Un atlas des langues

Jean Sellier est auteur, ou coauteur avec André Sellier, de sept atlas des peuples du monde. Il reprend ici la formule en l’appliquant au plus grand nombre des 6 000 langues parlées sur la planète. Il ne s’attache pas à décrire leur fonctionnement, leur lexique ou leur grammaire. L’objectif de cette Histoire des langues et des peuples qui les parlent est de reconstituer le contexte de leur apparition, s’il est connu, et de leur évolution.


Jean Sellier, Une histoire des langues et des peuples qui les parlent. La Découverte, 600 p., 32 €


L’ouvrage de Jean Sellier, de près de 600 pages, très clair, est organisé selon deux axes, l’un historique, l’autre géographique. L’axe historique est composé de trois parties : « Avant l’écriture », « Avant l’imprimerie », « Les langues modernes ». Dans chacune de ces parties, une exploration des divers continents. Des encadrés stimulent notre curiosité.
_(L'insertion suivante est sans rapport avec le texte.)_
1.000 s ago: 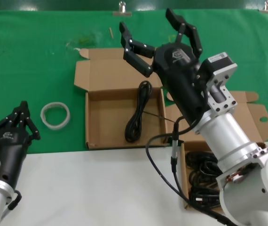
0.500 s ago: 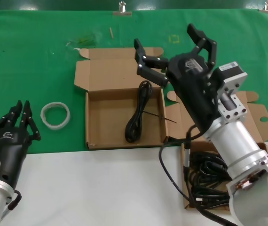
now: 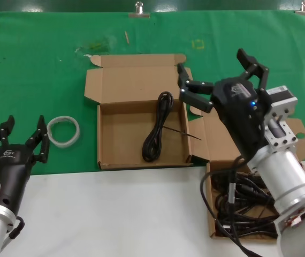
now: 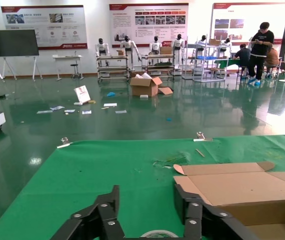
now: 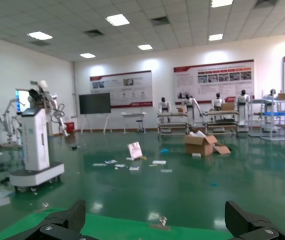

Des cartes et des tableaux aident à saisir l’état actuel des connaissances.

Jean Sellier, Une histoire des langues et des peuples qui les parlent

« Tétraglotte » (1431). Livre imprimé en quatre langues (chinois, sanskrit, tibétain, mongol) © MNAAG, Paris, Dist. RMN-Grand Palais/image musée Guimet

Ce livre est à butiner avec gourmandise pour tous les amoureux des langues et des gens qui les parlent, sans être des spécialistes de linguistique pour autant. Est laissée de côté la question de l’origine des langues, impossible à traiter. En revanche, sont exposés de façon simple et éclairante les débats qui opposent les scientifiques sur les familles de langues. Et l’un des nombreux tableaux de l’ouvrage récapitule toutes celles que l’on peut répertorier en 2015.

On apprend par exemple que la famille la plus diversifiée est la nigéro-congolaise qui comprend 1 524 langues et 450 millions de locuteurs en Afrique, suivie par la famille austronésienne qui comprend 1 222 langues et 325 millions de locuteurs en Asie du Sud-Est insulaire et en Océanie. L’histoire de la classification des langues va de pair avec celle de la notion de race entre 1850 et 1950. Celle-ci affecte la conception de l’indo-européen mais aussi la classification des langues du nord et du nord-est de l’Afrique. Sont mis en avant le travail acharné et le courage académique de nombreux linguistes qui font avancer les connaissances en osant mettre en cause l’idéologie et la doxa régnantes.

Jean Sellier, Une histoire des langues et des peuples qui les parlent

Les résultats les plus récents des recherches en génétique des populations, principalement fondées sur l’analyse de l’ADN, sont utilisés par les linguistes. Ainsi a-t-on abouti à la conclusion que « les Malgaches descendaient d’un petit groupe (dont une trentaine de femmes) débarqué au VIIIème siècle, accidentellement, semble-t-il. Quant à l’origine géographique de ce groupe, c’est la linguistique qui en témoigne : le malgache s’apparente aux langues barito, aujourd’hui parlées dans le sud-est de Bornéo. » En revanche, rien de nouveau ou de concluant sur l’origine du basque.

Il est expliqué que la datation des premières écritures dépend de ce que l’on entend par écriture : mots ou phrases. De même, si l’on peut s’accorder sur le fait que l’alphabet est apparu au sein de populations de langues sémitiques du Nord-Ouest, au IIe millénaire avant notre ère, cela ne dispense pas de s’interroger sur l’absence de notation des voyelles.

Le coréen et le japonais sont-ils parents ? Pourquoi les écoliers finlandais ont-ils moins de problèmes d’orthographe lexicale que ceux d’autres pays européens ? Avez-vous entendu parler des championnats de bertsolarisme qui ont lieu tous les quatre ans dans le Pays basque espagnol ? Les langues à tons, présentes non seulement en Asie mais aussi en Afrique et au Mexique, sont-elles plus anciennes que les autres ? Quelle est la différence entre l’hindi et l’ourdou ? En quelle langue s’exprimait publiquement Evo Morales, premier président « indigène » de Bolivie ? Que saisissent les Chinois sur le clavier de leur ordinateur ? En piochant, au hasard ou avec détermination dans cet ouvrage, le lecteur pourra trouver des réponses à ses questions mais aussi trouver matière à en formuler de nouvelles.